Only one stretch of the listing below is wanted. Give it again exactly, from the line with "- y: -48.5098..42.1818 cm" through the line with "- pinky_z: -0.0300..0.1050".

___ Data block

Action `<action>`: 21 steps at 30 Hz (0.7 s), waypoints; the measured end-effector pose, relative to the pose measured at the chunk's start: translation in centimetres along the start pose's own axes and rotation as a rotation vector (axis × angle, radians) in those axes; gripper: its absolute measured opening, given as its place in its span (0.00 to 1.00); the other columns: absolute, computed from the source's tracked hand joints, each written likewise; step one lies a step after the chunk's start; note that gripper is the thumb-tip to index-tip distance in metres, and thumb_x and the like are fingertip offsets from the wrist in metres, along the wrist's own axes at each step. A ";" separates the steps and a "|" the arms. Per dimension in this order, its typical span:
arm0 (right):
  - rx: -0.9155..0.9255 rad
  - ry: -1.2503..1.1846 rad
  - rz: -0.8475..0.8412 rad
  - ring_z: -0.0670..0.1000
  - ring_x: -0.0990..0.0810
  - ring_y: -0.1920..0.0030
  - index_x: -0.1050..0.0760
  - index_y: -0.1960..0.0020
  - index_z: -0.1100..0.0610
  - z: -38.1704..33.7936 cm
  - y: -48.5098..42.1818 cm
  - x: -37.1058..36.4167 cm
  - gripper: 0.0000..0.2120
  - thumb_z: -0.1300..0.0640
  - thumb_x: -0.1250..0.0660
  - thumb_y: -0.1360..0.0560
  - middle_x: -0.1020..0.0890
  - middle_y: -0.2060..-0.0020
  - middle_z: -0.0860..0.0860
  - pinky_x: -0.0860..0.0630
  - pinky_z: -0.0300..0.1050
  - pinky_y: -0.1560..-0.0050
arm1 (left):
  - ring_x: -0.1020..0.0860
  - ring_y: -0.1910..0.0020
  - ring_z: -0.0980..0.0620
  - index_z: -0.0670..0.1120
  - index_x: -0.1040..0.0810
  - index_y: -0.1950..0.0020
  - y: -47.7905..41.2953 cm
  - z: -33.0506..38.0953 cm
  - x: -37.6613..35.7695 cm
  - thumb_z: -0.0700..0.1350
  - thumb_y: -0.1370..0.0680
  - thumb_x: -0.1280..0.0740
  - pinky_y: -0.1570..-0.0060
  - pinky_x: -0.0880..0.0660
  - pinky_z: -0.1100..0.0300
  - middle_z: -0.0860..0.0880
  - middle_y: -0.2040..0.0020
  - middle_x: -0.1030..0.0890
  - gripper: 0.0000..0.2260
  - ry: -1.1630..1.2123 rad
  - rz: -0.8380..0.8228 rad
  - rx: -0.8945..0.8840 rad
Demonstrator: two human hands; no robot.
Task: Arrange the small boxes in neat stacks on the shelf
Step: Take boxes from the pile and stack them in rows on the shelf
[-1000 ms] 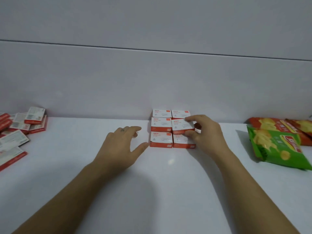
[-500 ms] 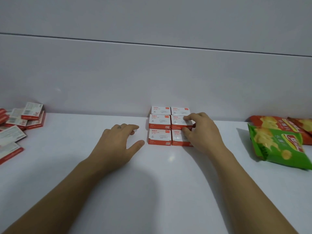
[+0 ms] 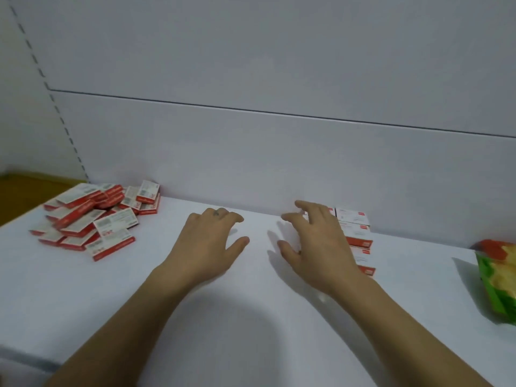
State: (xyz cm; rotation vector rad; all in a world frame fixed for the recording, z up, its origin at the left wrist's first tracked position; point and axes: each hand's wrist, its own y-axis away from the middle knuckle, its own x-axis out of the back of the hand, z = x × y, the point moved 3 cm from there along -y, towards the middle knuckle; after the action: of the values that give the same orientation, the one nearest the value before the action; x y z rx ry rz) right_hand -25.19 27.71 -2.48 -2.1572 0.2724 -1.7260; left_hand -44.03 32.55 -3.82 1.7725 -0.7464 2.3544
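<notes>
Small red-and-white boxes stand in neat stacks [image 3: 356, 233] against the back wall of the white shelf [image 3: 251, 317], right of centre. My right hand [image 3: 315, 244] hovers in front of them with fingers spread and loosely bent, holding nothing and hiding the left stack. My left hand [image 3: 208, 244] hangs over the shelf to its left, fingers relaxed and empty. A loose heap of the same boxes [image 3: 92, 216] lies at the far left of the shelf.
A green snack bag [image 3: 498, 286] with a red bag [image 3: 494, 247] behind it lies at the right edge. The shelf's left end drops off beside the heap, with a brown surface [image 3: 25, 191] beyond. The back wall rises close behind.
My right hand has let go of the stacked box and drawn back to the left. The view has swung left, bringing the loose heap fully into sight.
</notes>
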 end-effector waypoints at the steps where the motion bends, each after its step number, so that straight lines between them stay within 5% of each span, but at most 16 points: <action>1: 0.037 -0.002 -0.017 0.56 0.37 0.29 0.26 0.35 0.53 -1.2 -0.5 -0.2 0.21 0.48 0.33 0.26 0.32 0.30 0.54 0.39 0.51 0.31 | 0.32 0.34 0.53 0.55 0.30 0.32 0.7 -1.1 0.4 0.59 0.21 0.41 0.35 0.39 0.55 0.55 0.33 0.27 0.20 -0.017 0.019 0.039; 11: 0.222 -0.153 -0.186 0.51 0.44 0.26 0.35 0.28 0.50 -12.5 -5.1 -4.8 0.24 0.44 0.39 0.23 0.39 0.26 0.50 0.46 0.45 0.29 | 0.38 0.28 0.47 0.53 0.30 0.32 4.3 -9.7 2.7 0.56 0.23 0.36 0.31 0.39 0.48 0.49 0.28 0.33 0.20 -0.092 0.280 0.592; 21: 0.245 -0.160 -0.295 0.51 0.45 0.27 0.36 0.28 0.50 -13.6 -5.8 -7.9 0.24 0.45 0.41 0.22 0.39 0.26 0.51 0.50 0.45 0.28 | 0.37 0.30 0.42 0.49 0.38 0.29 5.8 -13.2 1.9 0.61 0.24 0.40 0.36 0.34 0.44 0.43 0.28 0.36 0.28 -0.263 0.020 0.898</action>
State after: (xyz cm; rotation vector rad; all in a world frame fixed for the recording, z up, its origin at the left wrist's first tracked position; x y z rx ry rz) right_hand -40.63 33.75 -4.81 -2.2164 -0.2995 -1.6198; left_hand -58.35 32.86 -6.57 2.3909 0.3889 2.7128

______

[Task solution]:
  - y: -48.5098..42.1818 cm
  - x: -37.1058..36.4167 cm
  - gripper: 0.0000..0.2120
  - thumb_z: -0.1300..0.0640
  - thumb_x: -0.1250..0.0660
  - thumb_y: -0.1360..0.0560
  - middle_x: -0.1020..0.0890
  - middle_y: -0.2060..-0.0020
  - middle_z: -0.0860..0.0860
  - pinky_x: -0.0860..0.0630
  - pinky_z: -0.0300..0.1050

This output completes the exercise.